Data profiling example notebook: InferenceLog regression analysis

User requirements

You must have access to run commands on a cluster with access to Unity Catalog.
You must have USE CATALOG privilege on at least one catalog, and you must have USE SCHEMA privileges on at least one schema. This notebook creates tables in the main.default schema. If you do not have the required privileges on the main.default schema, you must edit the notebook to change the default catalog and schema to ones that you do have privileges on.

System requirements:

Your workspace must be enabled for Unity Catalog.
Databricks Runtime 12.2 LTS ML or above.
A Single user or Assigned cluster.

This notebook illustrates how to train and deploy a regression model and monitor its corresponding batch inference table.

For more information about data profiling, see the documentation (AWS | Azure | GCP).

Setup

Verify cluster configuration
Install Python SKD
Define catalog, schema, model and table names

# Check the cluster configuration. If this cell fails, use the cluster selector at the top right of the notebook to select or configure a cluster running Databricks Runtime 12.2 LTS ML or above.
import os

assert float(os.environ.get("DATABRICKS_RUNTIME_VERSION", 0)) >= 12.2 and os.environ.get("MLR_PYTHONPATH", None) is not None, "Please configure your cluster to use Databricks Runtime 12.2 LTS ML or above. The ML runtime is required."

%pip install "databricks-sdk>=0.28.0"

# This step is necessary to reset the environment with our newly installed wheel.
dbutils.library.restartPython()

# You must have `USE CATALOG` privileges on the catalog, and you must have `USE SCHEMA` privileges on the schema.
# If necessary, change the catalog and schema name here.

CATALOG = "main"
SCHEMA = "default"

username = spark.sql("SELECT current_user()").first()["current_user()"]
username_prefixes = username.split("@")[0].split(".")

unique_suffix = "_".join([username_prefixes[0], username_prefixes[1][0:2]])
TABLE_NAME = f"{CATALOG}.{SCHEMA}.airbnb_pricer_inferencelogs_{unique_suffix}"
BASELINE_TABLE = f"{CATALOG}.{SCHEMA}.airbnb_pricer_baseline_{unique_suffix}"
MODEL_NAME = f"airbnb_pricer_{unique_suffix}" # Name of (registered) model in mlflow registry
TIMESTAMP_COL = "timestamp"
MODEL_ID_COL = "model_id" # Name of column to use as model identifier (here we'll use the model_name+version)
PREDICTION_COL = "prediction"  # What to name predictions in the generated tables
LABEL_COL = "price" # Name of ground-truth labels column
ID_COL = "ID" # [OPTIONAL] only used for joining labels

spark.sql(f"DROP TABLE IF EXISTS {TABLE_NAME}")
spark.sql(f"DROP TABLE IF EXISTS {BASELINE_TABLE}")

Helper methods

The function(s) are for cleanup, if the notebook has been run multiple times. You would not typically use these functions in a normal setup.

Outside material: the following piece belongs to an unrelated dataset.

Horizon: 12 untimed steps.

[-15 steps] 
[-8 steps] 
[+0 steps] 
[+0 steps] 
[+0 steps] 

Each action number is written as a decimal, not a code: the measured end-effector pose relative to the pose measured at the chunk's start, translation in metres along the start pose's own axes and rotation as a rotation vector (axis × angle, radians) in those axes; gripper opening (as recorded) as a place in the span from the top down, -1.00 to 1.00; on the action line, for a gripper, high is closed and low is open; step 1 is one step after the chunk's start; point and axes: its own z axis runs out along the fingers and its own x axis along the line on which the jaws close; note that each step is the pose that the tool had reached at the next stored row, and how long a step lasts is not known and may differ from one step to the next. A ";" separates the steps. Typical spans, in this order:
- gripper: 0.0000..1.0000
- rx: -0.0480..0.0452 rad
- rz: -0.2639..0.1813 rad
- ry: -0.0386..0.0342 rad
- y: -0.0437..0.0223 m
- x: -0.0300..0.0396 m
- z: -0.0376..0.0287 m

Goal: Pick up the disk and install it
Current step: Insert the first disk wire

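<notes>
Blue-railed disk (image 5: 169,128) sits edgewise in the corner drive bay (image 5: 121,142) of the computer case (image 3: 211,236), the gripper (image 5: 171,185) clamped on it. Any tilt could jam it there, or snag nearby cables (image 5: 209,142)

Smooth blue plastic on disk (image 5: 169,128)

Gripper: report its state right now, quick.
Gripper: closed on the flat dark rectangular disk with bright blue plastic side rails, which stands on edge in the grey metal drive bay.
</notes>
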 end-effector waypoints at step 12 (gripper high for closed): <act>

from mlflow.client import MlflowClient

def cleanup_registered_model(registry_model_name):
  """
  Utilty function to delete a registered model in MLflow model registry.
  To delete a model in the model registry, all model versions must first be archived.
  This function 
  (i) first archives all versions of a model in the registry
  (ii) then deletes the model 
  
  :param registry_model_name: (str) Name of model in MLflow Model Registry
  """

  filter_string = f'name="{registry_model_name}"'
  model_exist = client.search_registered_models(filter_string=filter_string)

  if model_exist:
    model_versions = client.search_model_versions(filter_string=filter_string)
    print(f"Deleting model named {registry_model_name}...")
    if len(model_versions) > 0:
      print(f"Purging {len(model_versions)} versions...")
      # Move any versions of the model to Archived
      for model_version in model_versions:
        try:
          model_version = client.transition_model_version_stage(
            name=model_version.name,
            version=model_version.version,
            stage="Archived",
          )
        except mlflow.exceptions.RestException:
          pass
    client.delete_registered_model(registry_model_name)
  else:
    print(f"No registered model named {registry_model_name} to delete")

Background

The following are required to create an inference log monitor:

A Delta table in Unity Catalog that you own.
The data can be batch scored data or inference logs. The following columns are required:
- timestamp (Timestamp): Used for windowing and aggregation when calculating metrics
- model_id (String): Model version/id used for each prediction.
- prediction (String): Value predicted by the model.
The following column is optional:
- label (String): Ground truth label.

You can also provide an optional baseline table to track performance changes in the model and drifts in the statistical characteristics of features.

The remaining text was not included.